High-temperature physical effects underlying the failure mechanism in thyristors under surge conditions

With the aim of assessing the role of various high-temperature physical effects in the transient electrothermal behavior of thyristors under surge current conditions, the distribution of carriers concentration in the bases of a thyristor at temperatures close to the threshold of the device destruction has been estimated in a quasi-static approach. It was found that the carriers concentration in almost the entire bases region is well below the level when the Auger recombination and carrier-carrier scattering are important. It is shown that the drastic fall of mobilities µ at elevated temperatures T is responsible for the removal of both Auger recombination and carrier-carrier scattering from the bases of devices. Becoming the dominant factor regulating the carriers dynamics in the bases, it is precisely the dependence \mu = f(T) which renders important the contribution of intrinsic carriers in the inhomogenous supply of bases with mobile carriers under strong power dissipation.
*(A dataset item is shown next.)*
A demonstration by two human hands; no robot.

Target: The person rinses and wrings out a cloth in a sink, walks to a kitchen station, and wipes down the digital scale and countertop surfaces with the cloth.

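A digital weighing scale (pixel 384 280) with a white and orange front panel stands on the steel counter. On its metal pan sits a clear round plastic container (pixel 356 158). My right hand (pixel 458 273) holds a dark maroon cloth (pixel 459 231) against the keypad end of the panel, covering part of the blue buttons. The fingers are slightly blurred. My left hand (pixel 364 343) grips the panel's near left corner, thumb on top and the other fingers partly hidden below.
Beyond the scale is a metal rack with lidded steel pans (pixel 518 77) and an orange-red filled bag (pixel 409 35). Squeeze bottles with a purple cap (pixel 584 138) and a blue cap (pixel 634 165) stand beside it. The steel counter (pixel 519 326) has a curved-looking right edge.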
These high-temperature physical aspects axe incorporated into an unitary presentation of phenomenology of thyristors failure under surge current conditions. The theoretical/experimental background confirming the validity of the failure model presented herein is also outlined in this work. It is shown that the advanced model allows for a computer-based prediction of the transient electrothermal behavior of power thyristors under various surge ratings.